=== EXERCISE MATERIAL ===
|---|
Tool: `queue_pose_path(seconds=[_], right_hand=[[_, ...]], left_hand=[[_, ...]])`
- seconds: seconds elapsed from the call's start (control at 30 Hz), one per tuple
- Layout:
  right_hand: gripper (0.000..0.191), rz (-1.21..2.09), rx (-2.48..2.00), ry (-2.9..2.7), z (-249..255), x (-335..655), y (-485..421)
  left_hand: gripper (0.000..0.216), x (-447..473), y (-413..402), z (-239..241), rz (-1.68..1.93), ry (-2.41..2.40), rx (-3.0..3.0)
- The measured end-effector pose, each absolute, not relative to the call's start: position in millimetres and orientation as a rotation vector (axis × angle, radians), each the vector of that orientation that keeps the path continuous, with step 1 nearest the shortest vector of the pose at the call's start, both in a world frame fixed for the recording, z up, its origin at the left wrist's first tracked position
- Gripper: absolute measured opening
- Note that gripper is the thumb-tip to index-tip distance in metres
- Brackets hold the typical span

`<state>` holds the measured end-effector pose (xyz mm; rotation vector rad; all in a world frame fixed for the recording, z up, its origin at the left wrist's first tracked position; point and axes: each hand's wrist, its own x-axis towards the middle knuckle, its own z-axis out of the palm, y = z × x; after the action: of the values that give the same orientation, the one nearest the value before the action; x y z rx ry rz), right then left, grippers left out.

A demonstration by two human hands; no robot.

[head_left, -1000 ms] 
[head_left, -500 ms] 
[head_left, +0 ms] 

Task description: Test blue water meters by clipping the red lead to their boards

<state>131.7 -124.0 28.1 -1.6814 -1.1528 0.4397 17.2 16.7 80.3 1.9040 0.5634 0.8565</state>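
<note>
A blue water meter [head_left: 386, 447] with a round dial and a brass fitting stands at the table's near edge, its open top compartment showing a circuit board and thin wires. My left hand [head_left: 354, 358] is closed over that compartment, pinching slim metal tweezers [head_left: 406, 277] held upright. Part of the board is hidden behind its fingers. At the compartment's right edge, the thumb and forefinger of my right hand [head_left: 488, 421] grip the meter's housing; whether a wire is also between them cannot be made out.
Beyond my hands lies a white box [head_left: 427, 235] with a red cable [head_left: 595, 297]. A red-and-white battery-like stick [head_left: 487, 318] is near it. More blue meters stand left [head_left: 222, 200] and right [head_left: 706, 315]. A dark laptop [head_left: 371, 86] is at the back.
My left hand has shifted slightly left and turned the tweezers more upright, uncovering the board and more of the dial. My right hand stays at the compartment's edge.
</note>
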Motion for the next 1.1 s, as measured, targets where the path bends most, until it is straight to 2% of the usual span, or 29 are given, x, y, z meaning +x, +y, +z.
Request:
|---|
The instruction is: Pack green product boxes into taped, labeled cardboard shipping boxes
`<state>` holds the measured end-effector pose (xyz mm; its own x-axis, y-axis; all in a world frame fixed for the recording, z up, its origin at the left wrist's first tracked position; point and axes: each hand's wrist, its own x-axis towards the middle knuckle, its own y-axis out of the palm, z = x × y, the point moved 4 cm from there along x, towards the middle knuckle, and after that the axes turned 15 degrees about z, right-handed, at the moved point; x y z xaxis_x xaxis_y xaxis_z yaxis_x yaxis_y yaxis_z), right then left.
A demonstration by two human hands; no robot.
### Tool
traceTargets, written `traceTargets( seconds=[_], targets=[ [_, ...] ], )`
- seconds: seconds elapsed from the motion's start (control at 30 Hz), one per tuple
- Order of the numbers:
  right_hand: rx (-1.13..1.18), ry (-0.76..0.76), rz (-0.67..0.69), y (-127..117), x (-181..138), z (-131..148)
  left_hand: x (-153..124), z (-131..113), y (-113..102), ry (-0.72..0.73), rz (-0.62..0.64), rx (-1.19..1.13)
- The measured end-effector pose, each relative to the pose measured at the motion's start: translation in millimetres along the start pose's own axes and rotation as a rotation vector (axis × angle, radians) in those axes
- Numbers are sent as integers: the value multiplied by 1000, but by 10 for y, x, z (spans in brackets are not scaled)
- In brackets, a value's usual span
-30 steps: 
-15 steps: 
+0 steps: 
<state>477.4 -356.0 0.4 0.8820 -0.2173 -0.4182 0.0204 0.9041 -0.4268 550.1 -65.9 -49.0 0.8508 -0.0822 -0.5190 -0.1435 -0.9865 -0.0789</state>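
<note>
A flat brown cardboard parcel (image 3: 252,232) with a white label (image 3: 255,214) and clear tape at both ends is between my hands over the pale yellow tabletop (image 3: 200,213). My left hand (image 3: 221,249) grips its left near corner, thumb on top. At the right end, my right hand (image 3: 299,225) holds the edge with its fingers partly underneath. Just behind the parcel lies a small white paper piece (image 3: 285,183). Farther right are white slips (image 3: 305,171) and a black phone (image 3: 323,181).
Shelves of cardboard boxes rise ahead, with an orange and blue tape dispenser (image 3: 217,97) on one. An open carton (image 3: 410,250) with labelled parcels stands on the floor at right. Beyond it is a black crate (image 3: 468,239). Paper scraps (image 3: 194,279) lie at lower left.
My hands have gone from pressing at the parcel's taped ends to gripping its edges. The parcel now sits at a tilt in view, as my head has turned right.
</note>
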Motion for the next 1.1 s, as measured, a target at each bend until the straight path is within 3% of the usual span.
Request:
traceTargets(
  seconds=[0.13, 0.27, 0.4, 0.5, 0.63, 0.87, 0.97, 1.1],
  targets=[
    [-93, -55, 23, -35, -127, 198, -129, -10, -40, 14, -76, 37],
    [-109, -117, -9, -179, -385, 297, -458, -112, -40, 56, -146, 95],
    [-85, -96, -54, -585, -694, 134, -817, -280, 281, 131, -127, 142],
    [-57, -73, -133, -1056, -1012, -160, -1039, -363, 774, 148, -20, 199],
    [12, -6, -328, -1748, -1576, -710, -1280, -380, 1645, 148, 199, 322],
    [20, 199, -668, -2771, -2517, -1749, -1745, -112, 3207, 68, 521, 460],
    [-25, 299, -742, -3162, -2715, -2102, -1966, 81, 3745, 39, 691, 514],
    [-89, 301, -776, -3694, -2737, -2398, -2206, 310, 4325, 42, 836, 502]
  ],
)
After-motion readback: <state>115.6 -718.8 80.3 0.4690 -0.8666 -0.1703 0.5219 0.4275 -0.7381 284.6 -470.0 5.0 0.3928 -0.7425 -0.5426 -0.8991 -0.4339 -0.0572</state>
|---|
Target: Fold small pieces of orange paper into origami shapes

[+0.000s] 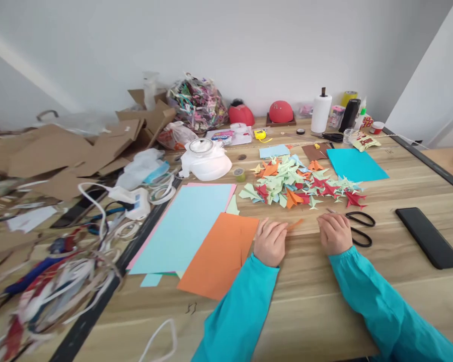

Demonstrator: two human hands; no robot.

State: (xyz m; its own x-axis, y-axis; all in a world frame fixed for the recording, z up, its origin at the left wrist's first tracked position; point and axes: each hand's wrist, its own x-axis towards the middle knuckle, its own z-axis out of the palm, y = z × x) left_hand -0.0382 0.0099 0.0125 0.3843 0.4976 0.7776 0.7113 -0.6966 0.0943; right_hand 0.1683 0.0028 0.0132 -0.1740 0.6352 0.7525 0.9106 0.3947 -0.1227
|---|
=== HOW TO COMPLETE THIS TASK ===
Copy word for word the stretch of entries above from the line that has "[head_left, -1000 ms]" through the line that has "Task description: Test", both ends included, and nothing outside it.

=== ANSWER SECTION ===
[head_left, -1000 ms] 
[head_left, -500 ms] 
[head_left, +0 ms] 

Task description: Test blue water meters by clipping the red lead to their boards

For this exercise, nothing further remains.